June 10, 2006
Light bulbs and batteries, two boring everyday things everyone uses. Each of them has had new technology trickle down and become mainstream and both suffer from cheap consumerism.
The everyday light blub has given way to LEDs and compact fluorescent lamps (CFLs). LEDs generally offer increased light/power efficiency, but haven't been developed for higher brightness applications, they also suffer from directionality. LEDs seem to have completely replaced the light bulb in flashlights, they also carry a bit of a coolness factor with them. I haven't been able to directly prove the efficiency, but I'm happy with my LED flashlights. At university they replaced all our incandescent bulbs with CFLs, we immediately swapped them back. We encountered all the common issues, slow startup, poor light color and flicker. As such I was reluctant to try a CFL again, but they were getting quite popular. When the light bulb in my hall burnt out quickly, I noticed an higher wattage bulb had been replaced and must have over heated. A lower wattage was not enough light for the area, so I though this was the perfect time to try a CFL again, especially since the hall light is usually on or off and not switched much at all. I was pleasantly surprised, the light color was excellent, the brightness excellent and no flicker. The only noticeable difference from the incandescent is a short startup delay. Time will tell if the CFL lives up to its selling feature of a long life. The incandescent bulb still reigns supreme though. I still use far more incandescent bulbs than any other type, from the car to the microwave, its there steadily illuminating the way. The only down side is cheap bulbs. Like so many other items, cheap bulbs aren't worth anything. They burn out far faster than any regular bulb, thus not saving any money.

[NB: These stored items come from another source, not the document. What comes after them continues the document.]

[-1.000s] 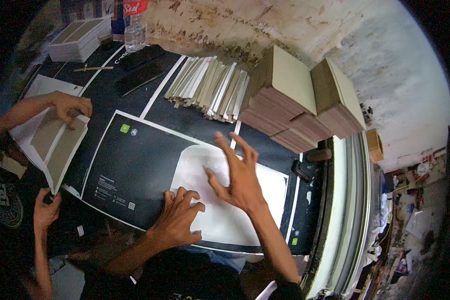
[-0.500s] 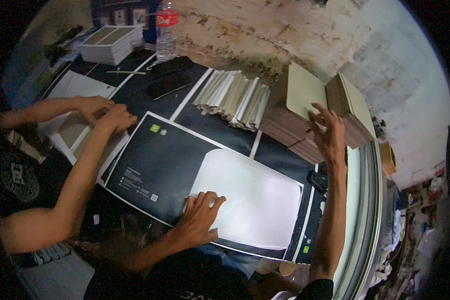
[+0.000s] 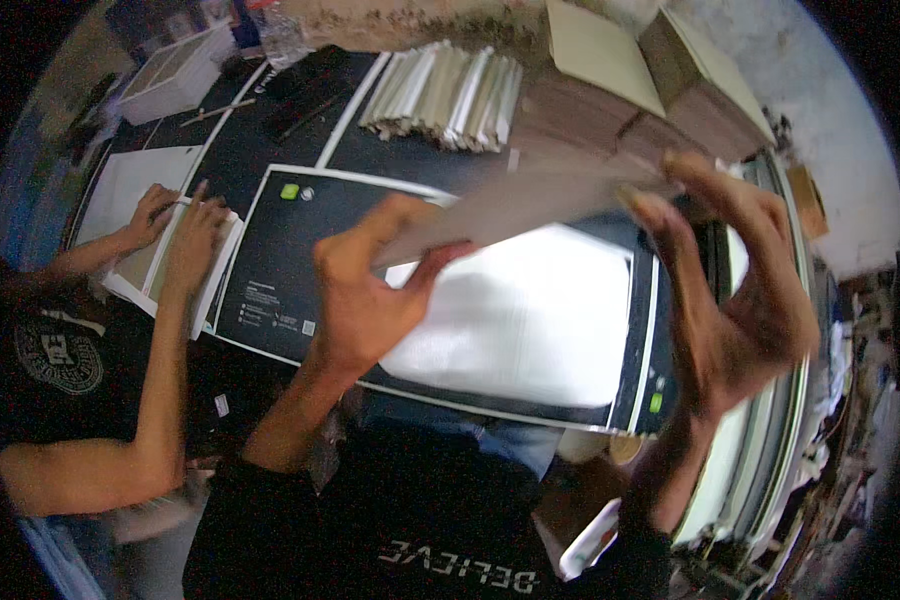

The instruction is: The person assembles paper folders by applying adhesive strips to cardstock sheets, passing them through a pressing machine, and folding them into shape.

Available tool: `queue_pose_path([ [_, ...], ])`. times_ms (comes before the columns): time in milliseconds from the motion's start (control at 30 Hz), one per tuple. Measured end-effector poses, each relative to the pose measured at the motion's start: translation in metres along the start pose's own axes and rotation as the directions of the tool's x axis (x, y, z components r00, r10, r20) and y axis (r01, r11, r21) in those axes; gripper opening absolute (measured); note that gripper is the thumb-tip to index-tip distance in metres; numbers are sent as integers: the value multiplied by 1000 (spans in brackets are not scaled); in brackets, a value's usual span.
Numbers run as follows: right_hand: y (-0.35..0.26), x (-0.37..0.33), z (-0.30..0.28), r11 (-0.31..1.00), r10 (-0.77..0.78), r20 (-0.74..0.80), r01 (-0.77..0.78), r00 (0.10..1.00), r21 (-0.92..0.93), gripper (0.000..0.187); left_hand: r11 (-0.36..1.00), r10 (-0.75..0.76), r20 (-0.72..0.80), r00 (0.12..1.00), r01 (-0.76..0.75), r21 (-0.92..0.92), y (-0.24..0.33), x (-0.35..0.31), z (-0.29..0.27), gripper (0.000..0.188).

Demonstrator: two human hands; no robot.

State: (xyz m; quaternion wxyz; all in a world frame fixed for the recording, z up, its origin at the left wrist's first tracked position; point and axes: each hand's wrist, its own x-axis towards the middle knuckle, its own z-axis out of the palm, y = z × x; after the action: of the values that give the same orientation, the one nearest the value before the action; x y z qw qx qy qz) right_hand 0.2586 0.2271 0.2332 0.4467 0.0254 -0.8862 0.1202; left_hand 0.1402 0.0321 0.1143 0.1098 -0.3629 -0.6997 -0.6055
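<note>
My left hand point(image 3: 370, 285) pinches the near-left end of a greyish-brown cardboard sheet point(image 3: 535, 200), thumb below and fingers above. At the sheet's right end, my right hand point(image 3: 735, 300) grips it between thumb and fingers. The cardboard is tilted, seen almost edge-on, and raised over the table. Beneath it lies a black printed cover sheet point(image 3: 290, 260) with a white border and small green marks. A glossy white rectangular area point(image 3: 510, 330) on the cover's right side reflects the light; the cardboard partly hides its upper edge.
Stacks of cardboard point(image 3: 605, 60) stand at the far right, beside a bundle of pale strips point(image 3: 445, 95). At left, a co-worker's hands point(image 3: 195, 225) rest on a framed board. White stacked pieces point(image 3: 175, 75) and a plastic bottle point(image 3: 280, 35) stand behind. A pale rounded edge point(image 3: 760, 470) borders the right.
My right hand has come back from the cardboard stack with a sheet. My left hand has lifted off the white area and grips its other end. The view has tilted down.
</note>
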Motion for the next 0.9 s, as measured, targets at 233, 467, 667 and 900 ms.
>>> queue_pose_path([
  [233,23,-119,53,363,515,751,-899,413,245,37,804,-550,157,820,571,-163,-26,-40,7,58],
  [467,43,-164,78,254,570,801,-966,185,43,30,873,-487,156,859,475,110,-47,-83,21,83],
  [667,46,-174,88,385,585,773,-923,246,2,32,837,-465,274,842,317,447,-45,-85,16,109],
  [900,45,-175,89,418,624,742,-907,245,-52,31,783,-496,311,811,263,564,-51,-93,16,119],
])
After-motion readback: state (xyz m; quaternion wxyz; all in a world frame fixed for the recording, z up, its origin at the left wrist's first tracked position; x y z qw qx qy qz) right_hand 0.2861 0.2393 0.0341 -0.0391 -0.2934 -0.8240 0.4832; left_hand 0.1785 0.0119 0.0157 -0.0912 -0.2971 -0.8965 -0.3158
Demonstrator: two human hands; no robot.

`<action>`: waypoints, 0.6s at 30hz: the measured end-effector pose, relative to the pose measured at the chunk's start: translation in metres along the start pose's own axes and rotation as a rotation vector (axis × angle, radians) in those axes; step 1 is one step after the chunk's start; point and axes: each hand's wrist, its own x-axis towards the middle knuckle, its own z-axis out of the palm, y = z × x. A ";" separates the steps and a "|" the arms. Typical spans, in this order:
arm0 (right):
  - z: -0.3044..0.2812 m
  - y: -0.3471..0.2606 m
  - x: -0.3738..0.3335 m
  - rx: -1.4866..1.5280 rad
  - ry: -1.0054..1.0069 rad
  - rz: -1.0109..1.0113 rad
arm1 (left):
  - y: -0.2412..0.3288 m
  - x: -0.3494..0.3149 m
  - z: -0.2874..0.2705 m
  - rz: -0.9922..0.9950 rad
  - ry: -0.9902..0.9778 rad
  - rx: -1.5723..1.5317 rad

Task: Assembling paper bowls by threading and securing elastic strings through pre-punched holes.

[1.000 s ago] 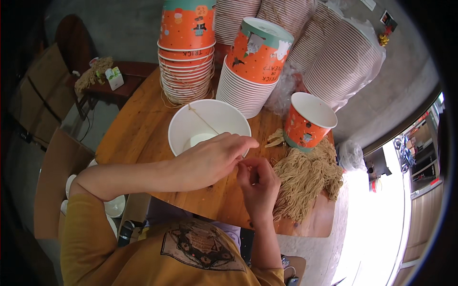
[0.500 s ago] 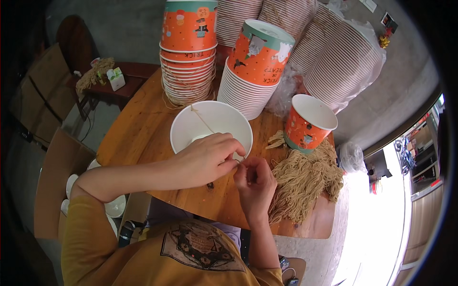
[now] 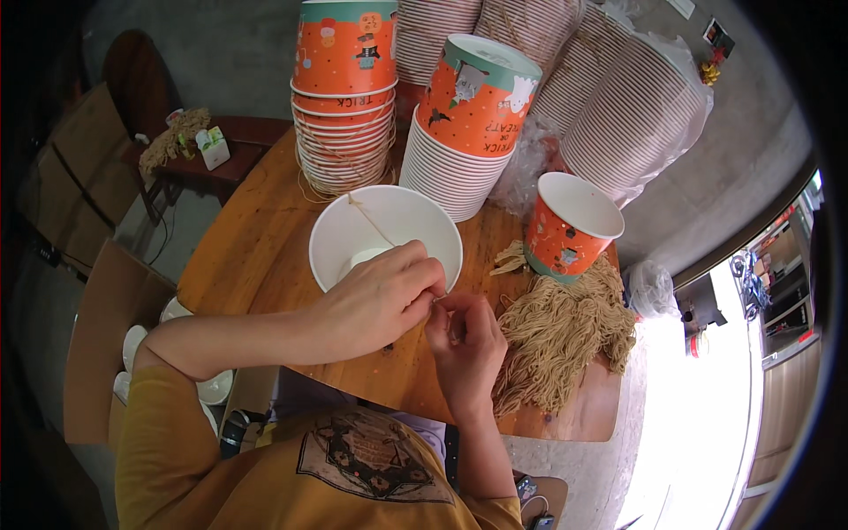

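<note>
A white-lined paper bucket sits on the wooden table with its mouth toward me. A tan cord runs from its far inner wall down to my left hand, which reaches over the near rim with fingers closed on the cord. My right hand meets it just outside the rim, thumb and fingertips pinched together. What lies between the fingertips is tiny and mostly hidden, apparently the cord's end. To the right, a heap of tan cords lies beside my right hand, with an orange paper bucket standing upright at its far edge.
Behind the bucket rise two upside-down stacks of orange buckets, the left stack with cords hanging on it, the right stack plain. Plastic-wrapped bucket stacks lean farther back. A cardboard box with white-lined buckets stands left of the table.
Both hands and the bucket appear slightly farther left. My fingertips have drawn closer together, and the bit of cord seen between them before is now mostly covered.
</note>
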 end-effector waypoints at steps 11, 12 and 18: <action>-0.001 0.001 -0.002 0.080 -0.013 0.101 | -0.005 0.004 0.002 -0.160 -0.033 -0.282; -0.001 0.002 -0.001 0.126 -0.012 0.134 | -0.008 0.005 0.003 -0.141 -0.027 -0.327; 0.000 0.003 -0.002 0.216 -0.020 0.230 | -0.022 0.008 0.003 -0.114 -0.089 -0.483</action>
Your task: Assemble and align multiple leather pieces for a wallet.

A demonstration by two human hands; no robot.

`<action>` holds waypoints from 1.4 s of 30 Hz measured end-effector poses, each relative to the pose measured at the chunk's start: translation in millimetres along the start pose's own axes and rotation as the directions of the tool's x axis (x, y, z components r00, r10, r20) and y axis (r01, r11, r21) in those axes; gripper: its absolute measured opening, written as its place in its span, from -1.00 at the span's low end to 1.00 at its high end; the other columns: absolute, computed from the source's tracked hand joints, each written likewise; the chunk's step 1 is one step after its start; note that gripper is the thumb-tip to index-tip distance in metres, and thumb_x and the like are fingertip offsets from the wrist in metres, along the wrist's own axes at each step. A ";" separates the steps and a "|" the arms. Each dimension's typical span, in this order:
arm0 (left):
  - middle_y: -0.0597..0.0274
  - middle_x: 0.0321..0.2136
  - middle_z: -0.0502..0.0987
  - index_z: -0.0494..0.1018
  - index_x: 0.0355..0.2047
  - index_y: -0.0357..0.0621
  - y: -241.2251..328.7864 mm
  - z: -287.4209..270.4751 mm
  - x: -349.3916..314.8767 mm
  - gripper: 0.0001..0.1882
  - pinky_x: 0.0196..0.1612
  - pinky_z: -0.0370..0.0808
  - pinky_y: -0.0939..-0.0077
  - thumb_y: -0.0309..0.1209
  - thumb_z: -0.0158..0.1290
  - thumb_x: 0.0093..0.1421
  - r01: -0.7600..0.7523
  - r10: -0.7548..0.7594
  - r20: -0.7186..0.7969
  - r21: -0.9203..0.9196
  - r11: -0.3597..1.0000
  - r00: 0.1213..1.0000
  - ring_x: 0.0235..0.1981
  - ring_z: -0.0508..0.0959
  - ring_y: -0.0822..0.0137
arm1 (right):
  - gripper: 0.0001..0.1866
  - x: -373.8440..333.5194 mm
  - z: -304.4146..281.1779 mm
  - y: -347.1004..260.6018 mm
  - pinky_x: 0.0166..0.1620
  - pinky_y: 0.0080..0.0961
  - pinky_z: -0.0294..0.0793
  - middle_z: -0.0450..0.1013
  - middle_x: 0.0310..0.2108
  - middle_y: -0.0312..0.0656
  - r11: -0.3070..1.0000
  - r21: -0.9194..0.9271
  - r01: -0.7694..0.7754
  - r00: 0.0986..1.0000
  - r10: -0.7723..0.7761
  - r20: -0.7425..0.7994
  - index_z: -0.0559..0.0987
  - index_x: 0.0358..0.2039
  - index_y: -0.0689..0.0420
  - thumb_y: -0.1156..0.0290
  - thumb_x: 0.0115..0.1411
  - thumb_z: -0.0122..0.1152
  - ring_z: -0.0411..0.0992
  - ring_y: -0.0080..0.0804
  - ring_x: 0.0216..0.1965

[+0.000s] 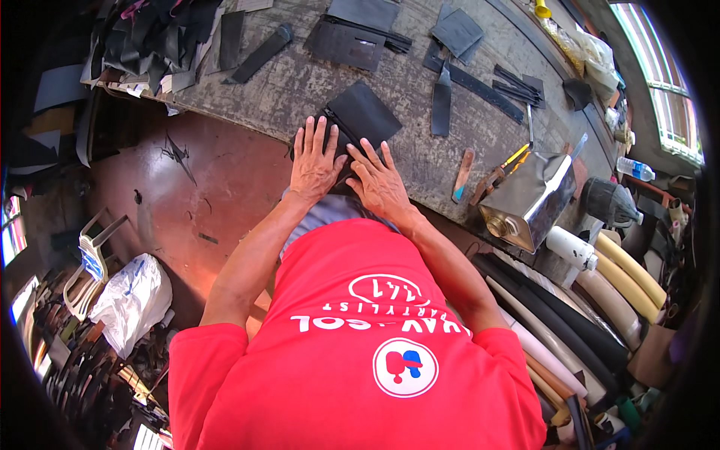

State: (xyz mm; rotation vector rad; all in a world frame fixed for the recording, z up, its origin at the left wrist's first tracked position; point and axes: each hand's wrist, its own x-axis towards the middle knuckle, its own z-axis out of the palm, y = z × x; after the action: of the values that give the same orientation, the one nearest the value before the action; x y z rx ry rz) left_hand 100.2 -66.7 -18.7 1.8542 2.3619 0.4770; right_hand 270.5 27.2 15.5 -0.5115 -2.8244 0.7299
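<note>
Both of my hands lie palm down at the near edge of the worn worktable (292, 97). My left hand (315, 161) is flat with its fingers stretched out, resting on a black leather-like piece. Close beside it, my right hand (373, 172) has its fingers spread on the same dark material. A black flat panel (364, 110) reaches out beyond my fingertips, with a seam or strip along its near side. My hands cover much of the nearer part, so its full shape is hidden. Neither hand grips anything.
Black cut pieces (345, 43) and strips (480, 91) lie across the table. At the right stand a metal can (529, 202), a wooden-handled tool (463, 174) and a white bottle (571, 247). Material rolls (555, 315) lean at lower right; a white bag (135, 300) sits at left.
</note>
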 end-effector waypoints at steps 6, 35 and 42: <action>-0.10 0.35 0.05 0.21 0.29 -0.21 -0.8 0.5 0.0 -0.31 0.37 0.00 -0.09 -0.15 0.08 0.23 0.001 -0.001 -0.005 0.018 1.000 1.000 0.40 -0.01 -0.15 | -0.67 -6.5 -4.8 -0.3 0.43 0.02 -0.23 0.23 0.31 -0.13 0.999 0.012 -0.040 0.996 0.039 0.081 0.43 -0.08 0.16 0.20 0.29 0.13 -0.04 -0.14 0.43; 0.12 0.16 0.35 0.37 0.16 -0.22 -58.6 -28.1 67.4 -0.46 0.30 0.13 0.04 -0.19 0.06 0.25 -0.411 0.410 0.078 0.003 0.912 0.909 0.25 0.24 -0.03 | -0.44 47.2 22.2 -28.6 0.31 -0.15 0.15 0.31 0.14 0.03 0.931 -0.173 -0.321 0.933 0.278 -0.230 0.40 0.14 0.33 0.26 0.22 0.19 0.25 -0.03 0.22; 0.03 0.14 0.34 0.37 0.14 -0.31 -68.0 -29.9 76.6 -0.41 0.30 0.15 0.02 -0.15 0.09 0.22 -0.492 0.493 0.122 -0.040 0.869 0.861 0.22 0.25 -0.07 | -0.41 -1.6 37.4 -54.5 0.37 -0.01 0.01 0.25 0.21 -0.07 0.742 -0.276 -0.610 0.788 0.532 -0.310 0.35 0.23 0.22 0.24 0.23 0.16 0.18 -0.05 0.29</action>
State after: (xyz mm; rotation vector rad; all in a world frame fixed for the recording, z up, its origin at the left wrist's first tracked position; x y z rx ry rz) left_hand 9.6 -12.7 -2.5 2.4070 1.7818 0.3873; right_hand 247.0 -34.4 10.1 -1.4824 -2.5873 0.1862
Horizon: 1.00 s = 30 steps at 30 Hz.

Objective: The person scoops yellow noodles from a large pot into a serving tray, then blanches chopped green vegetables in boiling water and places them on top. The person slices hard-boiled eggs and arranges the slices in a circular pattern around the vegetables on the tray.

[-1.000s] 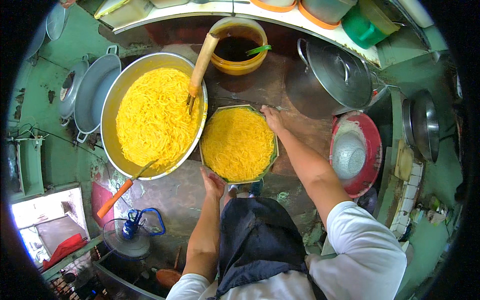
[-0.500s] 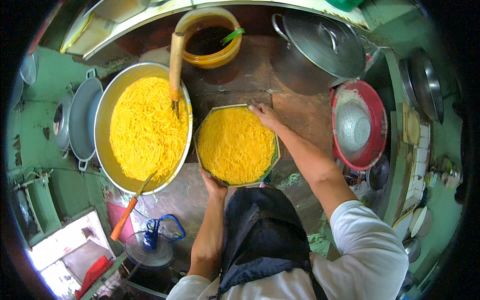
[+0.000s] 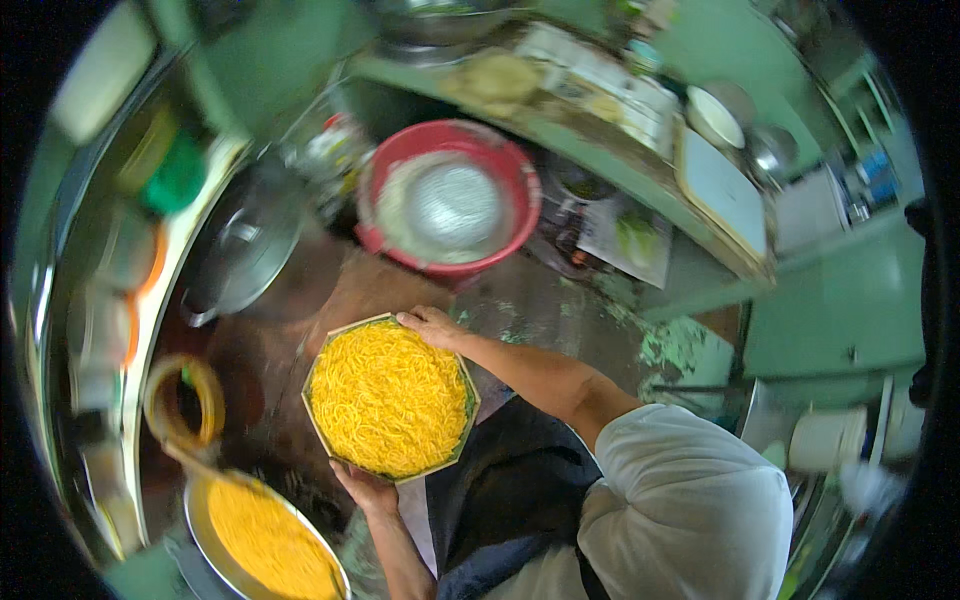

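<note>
Between my hands is an octagonal tray (image 3: 308,400) with a pale rim, filled with yellow noodles (image 3: 392,398); a little green lining shows at its edge. My right hand (image 3: 432,327) grips the far rim, fingers over the edge. My left hand (image 3: 368,490) holds the near-left rim from below, its fingers partly hidden under the tray. At the lower left, a large metal basin (image 3: 196,515) holds more yellow noodles, and a wooden handle (image 3: 190,458) lies across its rim.
A red tub (image 3: 528,190) with a metal colander (image 3: 455,205) stands ahead. A lidded pot (image 3: 240,245) and an amber bowl of dark liquid (image 3: 210,390) are at left, beside a shelf (image 3: 205,215). A counter (image 3: 600,165) with trays and bowls runs along the right.
My view has swung to the right, and I have turned with the tray away from the noodle basin. Both hands keep hold of the tray.
</note>
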Motion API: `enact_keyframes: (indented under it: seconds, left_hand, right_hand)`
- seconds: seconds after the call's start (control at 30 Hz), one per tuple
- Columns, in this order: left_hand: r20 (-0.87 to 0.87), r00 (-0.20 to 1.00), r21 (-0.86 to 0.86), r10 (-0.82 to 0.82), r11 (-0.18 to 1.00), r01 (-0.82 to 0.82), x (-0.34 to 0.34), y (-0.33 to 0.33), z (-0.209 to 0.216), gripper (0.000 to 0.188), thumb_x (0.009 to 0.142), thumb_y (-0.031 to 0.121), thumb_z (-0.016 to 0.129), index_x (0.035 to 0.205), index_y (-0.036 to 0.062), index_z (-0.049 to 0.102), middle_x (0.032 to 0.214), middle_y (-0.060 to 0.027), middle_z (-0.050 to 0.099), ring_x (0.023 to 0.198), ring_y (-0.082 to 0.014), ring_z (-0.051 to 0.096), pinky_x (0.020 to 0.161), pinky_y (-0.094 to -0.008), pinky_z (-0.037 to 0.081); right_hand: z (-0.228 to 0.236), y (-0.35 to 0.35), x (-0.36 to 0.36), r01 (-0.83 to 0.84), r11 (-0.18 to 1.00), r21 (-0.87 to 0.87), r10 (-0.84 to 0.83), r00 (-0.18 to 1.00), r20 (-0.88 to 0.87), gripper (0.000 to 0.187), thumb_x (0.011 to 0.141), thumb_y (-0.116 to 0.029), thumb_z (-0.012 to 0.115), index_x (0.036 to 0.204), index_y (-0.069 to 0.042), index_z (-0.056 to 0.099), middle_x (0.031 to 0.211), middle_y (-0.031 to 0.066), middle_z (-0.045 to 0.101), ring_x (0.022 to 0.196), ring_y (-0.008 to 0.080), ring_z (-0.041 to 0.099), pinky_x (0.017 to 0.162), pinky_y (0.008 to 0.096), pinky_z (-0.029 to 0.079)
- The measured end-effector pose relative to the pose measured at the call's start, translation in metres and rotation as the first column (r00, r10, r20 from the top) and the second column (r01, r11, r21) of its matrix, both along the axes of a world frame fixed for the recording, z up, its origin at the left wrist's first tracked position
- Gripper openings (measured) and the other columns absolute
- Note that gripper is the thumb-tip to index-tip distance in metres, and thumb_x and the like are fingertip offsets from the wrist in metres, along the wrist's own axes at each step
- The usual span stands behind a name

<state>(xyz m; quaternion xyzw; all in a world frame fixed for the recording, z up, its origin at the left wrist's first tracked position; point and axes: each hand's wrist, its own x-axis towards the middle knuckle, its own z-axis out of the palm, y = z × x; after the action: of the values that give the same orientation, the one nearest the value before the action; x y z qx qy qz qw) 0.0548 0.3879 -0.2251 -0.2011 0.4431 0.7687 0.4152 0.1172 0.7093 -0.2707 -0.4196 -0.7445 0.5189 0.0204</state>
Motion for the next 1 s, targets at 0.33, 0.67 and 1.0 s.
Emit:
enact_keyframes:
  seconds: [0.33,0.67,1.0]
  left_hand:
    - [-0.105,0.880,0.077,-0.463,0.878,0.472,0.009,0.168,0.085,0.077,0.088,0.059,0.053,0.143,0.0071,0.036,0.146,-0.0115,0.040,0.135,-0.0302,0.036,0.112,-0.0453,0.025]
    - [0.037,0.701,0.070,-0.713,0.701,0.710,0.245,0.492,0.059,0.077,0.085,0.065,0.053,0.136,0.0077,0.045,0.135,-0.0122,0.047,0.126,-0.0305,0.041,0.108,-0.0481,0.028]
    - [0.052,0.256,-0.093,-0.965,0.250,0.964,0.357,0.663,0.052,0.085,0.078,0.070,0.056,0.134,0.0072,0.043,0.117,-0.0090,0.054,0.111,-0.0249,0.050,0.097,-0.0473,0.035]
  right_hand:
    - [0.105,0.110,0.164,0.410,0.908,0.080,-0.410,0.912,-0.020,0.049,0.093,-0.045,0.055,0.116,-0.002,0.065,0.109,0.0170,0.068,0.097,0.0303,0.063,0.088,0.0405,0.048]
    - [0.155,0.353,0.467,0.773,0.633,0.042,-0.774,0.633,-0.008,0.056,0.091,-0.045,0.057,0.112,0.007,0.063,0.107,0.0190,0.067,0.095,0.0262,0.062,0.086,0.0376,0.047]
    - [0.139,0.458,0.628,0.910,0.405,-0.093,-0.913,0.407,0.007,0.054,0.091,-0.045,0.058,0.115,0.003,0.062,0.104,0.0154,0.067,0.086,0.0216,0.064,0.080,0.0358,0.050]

Batteries are everywhere! It's amazing to think what would stop working if all your batteries died tomorrow. I've found myself using a lot more rechargeable batteries, both by choice and by default as they come as standard equipment in many devices now. What has shocked me lately is that the price of rechargeables keeps coming down, while standard alkaline batteries seem to keep climbing in price. Monitoring my long term usage, I've noticed some trends. Rechargeables are essential in high drain devices. Alkalines are better in low drain devices like remote controls, where the higher voltage allows the device to work better, longer. AAA batteries are just useless. I avoid them where I can, they cost more, but provide less power. I much prefer an equivalent device that runs on AAs. In general I've also found it prudent to check into the specs of rechargeable batteries included with a device. My digital camera, for example, has a custom battery that is made up of one Li-Ion cell, which is why it seems to die very rapidly. Other cameras often have 2-4 cells. Finally the law of getting what you paid for applies to batteries (and chargers) as well. Cheap batteries just don't last as long, rechargeable or alkaline, and dollar store batteries are already half dead it seems. As for chargers, the little ones they sell bundled with a pack of batteries that take a day to recharge don't seem to do near as good a job as a nice, more costly quick charger.